Edit: to be more on topic, I also have DCM (distilled from paint stripper) that I keep in this fridge. I think it is very slowly leaking out (mild smell), so a freezer would be a better choice.

[Edited on 3-5-2015 by MrHomeScientist]

Sulaiman - 5-3-2015 at 08:52

According to Wikipedia,
DCM has a vapour pressure of 1 atmosphere at 40.7C
so it should not be difficult to contain.
http://en.wikipedia.org/wiki/Dichloromethane_%28data_page%29

[Edited on 5-3-2015 by Sulaiman]

NexusDNA - 5-3-2015 at 12:01

Ok! Yeah, when i build a proper lab I'll buy a freezer, but right now I don't have the money (though i do have a toaster oven :D). I'll try to leave it out of the freezer during the afternoon to see if it the cap can handle the pressure.

Those Schott bottles with blue cap (like this one) have a tight seal or are leaky?

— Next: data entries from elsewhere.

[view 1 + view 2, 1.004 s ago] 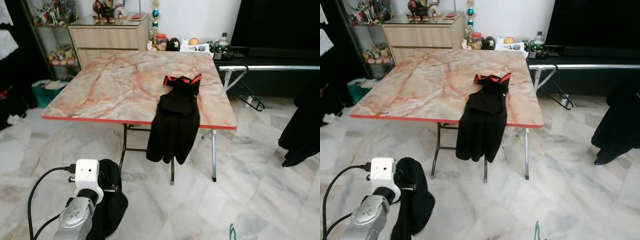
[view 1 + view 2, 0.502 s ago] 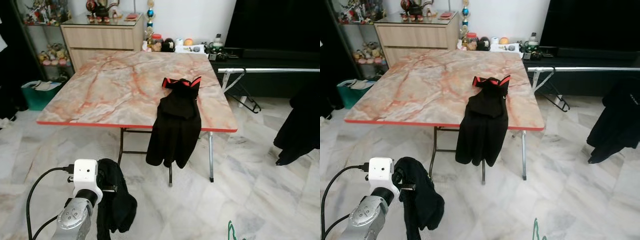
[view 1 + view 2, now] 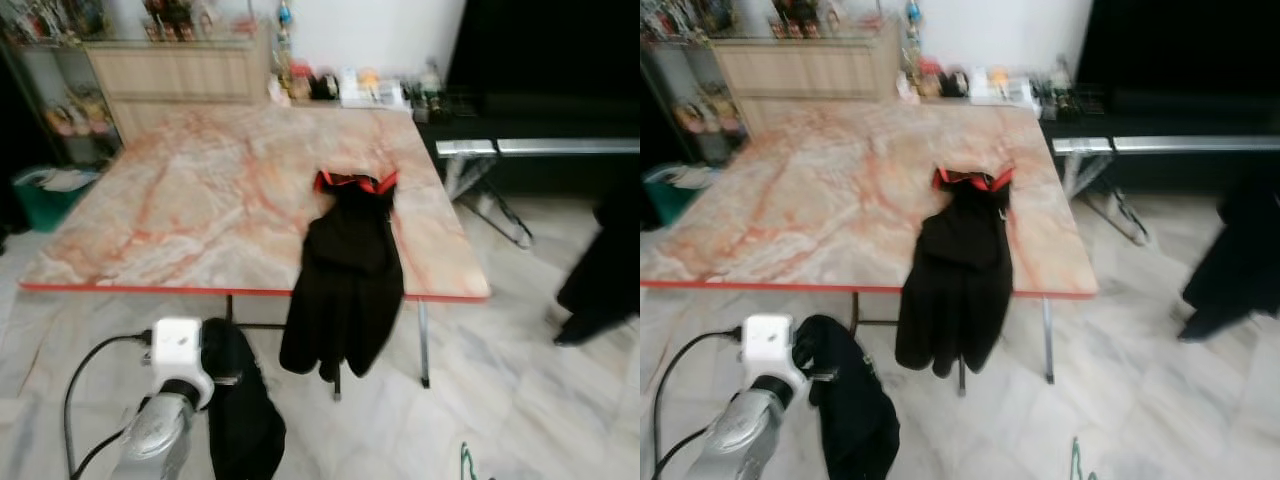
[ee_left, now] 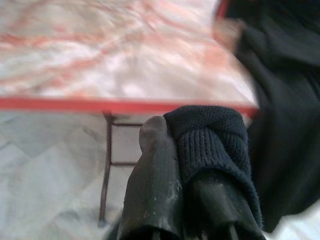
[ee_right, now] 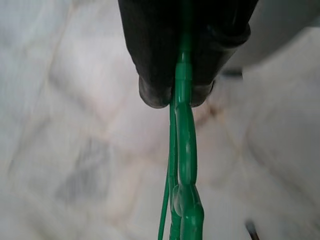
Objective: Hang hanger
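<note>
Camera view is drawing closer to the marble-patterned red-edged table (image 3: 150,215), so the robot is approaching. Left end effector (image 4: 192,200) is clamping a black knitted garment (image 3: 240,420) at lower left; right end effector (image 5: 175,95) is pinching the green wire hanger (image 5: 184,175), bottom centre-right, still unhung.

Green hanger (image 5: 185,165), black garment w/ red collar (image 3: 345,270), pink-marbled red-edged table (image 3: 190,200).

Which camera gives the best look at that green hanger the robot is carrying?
The right wrist view: the green hanger runs down its middle, pinched between the right gripper's black fingers over the marble floor. The two eye views catch just a green sliver at the bottom edge.
</note>
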Controlling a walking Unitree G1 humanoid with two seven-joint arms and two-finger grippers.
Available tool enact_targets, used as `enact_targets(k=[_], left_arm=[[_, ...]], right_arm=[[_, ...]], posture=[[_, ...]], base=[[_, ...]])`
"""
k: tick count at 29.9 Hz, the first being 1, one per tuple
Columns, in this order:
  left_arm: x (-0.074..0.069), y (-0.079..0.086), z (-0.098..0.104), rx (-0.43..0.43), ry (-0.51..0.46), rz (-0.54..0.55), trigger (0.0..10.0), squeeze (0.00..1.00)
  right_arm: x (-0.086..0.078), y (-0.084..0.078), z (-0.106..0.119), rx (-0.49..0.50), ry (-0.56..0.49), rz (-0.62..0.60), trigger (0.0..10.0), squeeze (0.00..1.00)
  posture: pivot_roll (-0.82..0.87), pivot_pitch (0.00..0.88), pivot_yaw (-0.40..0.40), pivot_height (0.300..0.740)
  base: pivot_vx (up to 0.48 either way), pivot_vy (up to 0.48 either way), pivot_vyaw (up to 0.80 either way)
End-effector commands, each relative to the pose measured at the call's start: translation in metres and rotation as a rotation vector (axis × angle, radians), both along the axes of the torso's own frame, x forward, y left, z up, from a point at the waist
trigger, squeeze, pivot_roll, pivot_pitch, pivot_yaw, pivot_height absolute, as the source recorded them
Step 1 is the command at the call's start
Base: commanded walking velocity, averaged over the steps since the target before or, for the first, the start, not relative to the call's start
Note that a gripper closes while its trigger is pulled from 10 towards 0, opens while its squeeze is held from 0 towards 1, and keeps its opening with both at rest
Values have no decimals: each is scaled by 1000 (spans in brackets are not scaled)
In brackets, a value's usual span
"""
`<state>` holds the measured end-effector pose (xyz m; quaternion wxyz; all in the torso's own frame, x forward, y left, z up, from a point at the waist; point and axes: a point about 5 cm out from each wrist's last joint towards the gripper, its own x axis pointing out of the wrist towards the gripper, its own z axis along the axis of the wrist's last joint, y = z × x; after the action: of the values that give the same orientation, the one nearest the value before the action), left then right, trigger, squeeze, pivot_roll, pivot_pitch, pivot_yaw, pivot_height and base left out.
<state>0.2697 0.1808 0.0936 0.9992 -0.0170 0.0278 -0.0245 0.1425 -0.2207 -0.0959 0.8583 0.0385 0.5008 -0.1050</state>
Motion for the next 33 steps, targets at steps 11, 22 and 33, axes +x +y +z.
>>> enact_targets(k=[11, 22, 33], left_arm=[[12, -14, 73, -143, -225, -184, 10000, 0], [27, -29, 105, -38, -262, -288, 10000, 0], [26, -28, 107, -83, -267, -247, 10000, 0]], right_arm=[[5, 6, 1, 11, -12, 24, 10000, 0], [6, 7, 1, 10, -19, 28, 10000, 0], [5, 5, 1, -16, -11, 16, 10000, 0]], posture=[[201, 0, 10, 740], [185, 0, 18, 740], [189, 0, 16, 740]], base=[[286, 0, 0], [0, 0, 0], [0, 0, 0]])
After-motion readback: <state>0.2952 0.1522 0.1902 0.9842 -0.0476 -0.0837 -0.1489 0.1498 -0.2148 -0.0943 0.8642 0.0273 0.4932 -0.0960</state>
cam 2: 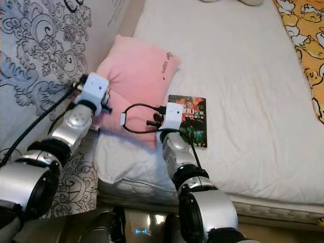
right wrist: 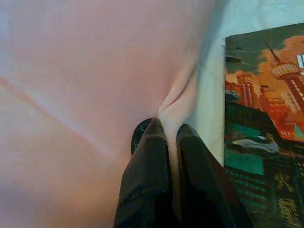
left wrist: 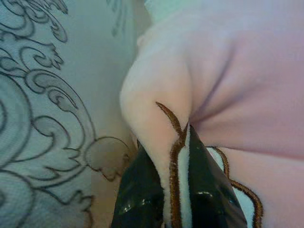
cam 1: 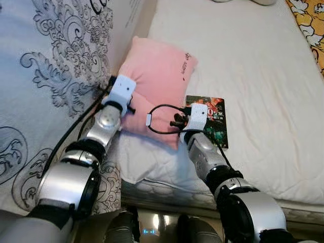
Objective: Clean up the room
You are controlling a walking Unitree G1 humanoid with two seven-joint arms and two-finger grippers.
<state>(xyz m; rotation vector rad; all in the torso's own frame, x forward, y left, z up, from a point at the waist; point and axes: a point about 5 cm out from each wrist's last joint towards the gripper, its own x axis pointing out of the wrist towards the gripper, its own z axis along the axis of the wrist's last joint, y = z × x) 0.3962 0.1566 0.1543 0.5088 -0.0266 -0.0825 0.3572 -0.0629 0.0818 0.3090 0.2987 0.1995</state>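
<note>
A pink pillow (cam 1: 157, 81) lies on the white bed (cam 1: 253, 76), near its left edge beside the patterned cloth. My left gripper (left wrist: 176, 156) is shut on the pillow's left corner, pinching a fold with brown and white trim. My right gripper (right wrist: 172, 135) is shut on a fold at the pillow's right edge, next to a book. From the head views the left wrist (cam 1: 120, 91) sits at the pillow's left side and the right wrist (cam 1: 196, 117) at its lower right. The fingertips are hidden by the wrists there.
A dark book (cam 1: 215, 121) with an orange and green cover lies flat on the bed just right of the pillow. Grey patterned fabric (cam 1: 55, 71) hangs along the bed's left side. A yellow flowered cloth (cam 1: 310, 25) is at the far right.
</note>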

Chemosynthesis - 5-3-2015 at 15:43

Woops. Left out the other value you'd need for Clausius Clapeyron. Way to go copy and pasting skills.

Those bottles seal pretty tightly from my experience.

Molecular Manipulations - 5-3-2015 at 18:45

If you're worried about about something exploding from pressure buildup, use a ground glass reagent bottle with a GG stopper. That's what I use for very volatile substances. If the pressure gets too high it'll just lift the stopper enough to let some pressure out. Now there's no need for this with DCM, but for more volatiles this works great. I've stored liquid dinitrogen tetroxide like this (in my lab fridge).

UltrafunkNL - 12-2-2024 at 10:34

Freezer priorities :)


Jenks - 12-2-2024 at 19:40

The original post was about DCM that disappeared from a plastic bottle. I too received DCM in a plastic bottle, and several months later I transferred what remained to a glass bottle when I realized it was diffusing through the plastic. Fortunately it wasn't being stored in an inhabited building.